The Two Windows That Matter
| Window | Controlled By | Purpose |
|---|---|---|
| Congestion window (cwnd) | Sender | Limits data in flight based on perceived network congestion |
| Receive window (rwnd) | Receiver | Limits data in flight based on receiver buffer space |
The actual amount of data a sender may have in flight is the minimum of these two values. Both must be large enough to fill the path's bandwidth-delay product for full throughput.
Slow Start: Step by Step
At the beginning of a TCP connection, the sender does not know the path's capacity. Rather than immediately sending as much as the receive window allows, it begins with a small congestion window — typically 10 segments in modern implementations (RFC 6928). The "slow" in slow start is relative to sending at full rate instantly; the actual growth is exponential:
- The sender starts with cwnd = 10 MSS (maximum segment size).
- For each acknowledgment received, cwnd increases by one MSS.
- Because ACKs return for every segment, cwnd effectively doubles each round-trip time (RTT).
- This continues until cwnd reaches the slow start threshold (ssthresh) or a sign of congestion appears.
On a 50 ms RTT connection, cwnd doubles roughly 20 times per second during slow start. A 10 Mbps path can be fully utilized within a few hundred milliseconds on a clean network. On a 200 ms RTT satellite path, the same ramp takes four times as long, which is why latency is as important as bandwidth for throughput.

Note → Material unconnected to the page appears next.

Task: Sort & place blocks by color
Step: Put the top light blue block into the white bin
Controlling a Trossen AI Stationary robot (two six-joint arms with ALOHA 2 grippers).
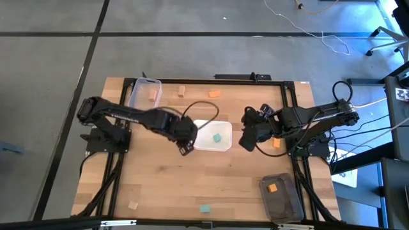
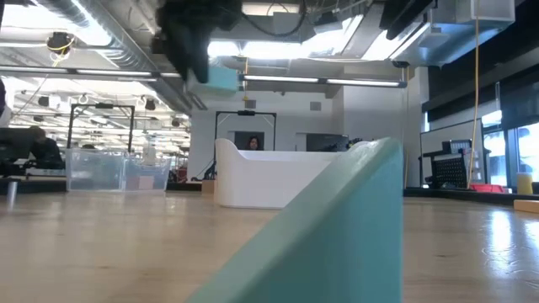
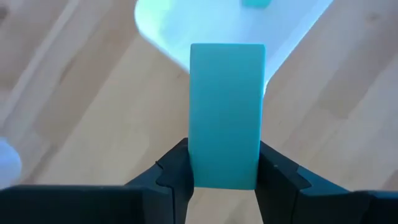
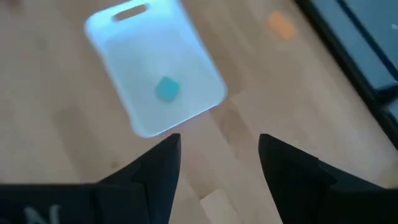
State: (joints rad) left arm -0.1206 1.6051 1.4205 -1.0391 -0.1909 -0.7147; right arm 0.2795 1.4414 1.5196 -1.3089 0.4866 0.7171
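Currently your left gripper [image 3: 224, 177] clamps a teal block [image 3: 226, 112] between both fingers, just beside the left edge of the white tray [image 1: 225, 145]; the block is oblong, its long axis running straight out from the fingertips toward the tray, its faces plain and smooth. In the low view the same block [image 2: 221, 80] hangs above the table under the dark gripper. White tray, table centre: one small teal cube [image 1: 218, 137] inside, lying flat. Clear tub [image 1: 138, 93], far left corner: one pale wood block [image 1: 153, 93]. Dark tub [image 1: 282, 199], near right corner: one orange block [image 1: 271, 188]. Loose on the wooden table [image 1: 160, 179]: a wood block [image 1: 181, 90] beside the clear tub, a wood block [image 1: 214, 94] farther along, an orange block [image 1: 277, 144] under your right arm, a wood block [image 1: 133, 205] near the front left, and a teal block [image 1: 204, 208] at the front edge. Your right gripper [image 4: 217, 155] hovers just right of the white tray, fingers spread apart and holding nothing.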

Congestion Avoidance: Additive Increase
When cwnd reaches ssthresh, the sender switches from exponential slow start to the congestion avoidance phase. Growth becomes additive: cwnd increases by roughly one MSS per RTT (one MSS per full window of ACKs) rather than doubling. This cautious linear growth is often called AIMD — Additive Increase, Multiplicative Decrease. The sender probes for more bandwidth slowly while trying to avoid causing congestion collapse.
Fast Retransmit: Reacting to Duplicate ACKs
If a segment is lost, the receiver keeps ACKing the last in-order byte it received. When the sender receives three duplicate ACKs for the same sequence number, it infers that a segment was lost without waiting for a full retransmission timeout (which can take seconds). Fast retransmit immediately resends the missing segment. This is far faster than waiting for timeout-based detection and reduces throughput impact substantially.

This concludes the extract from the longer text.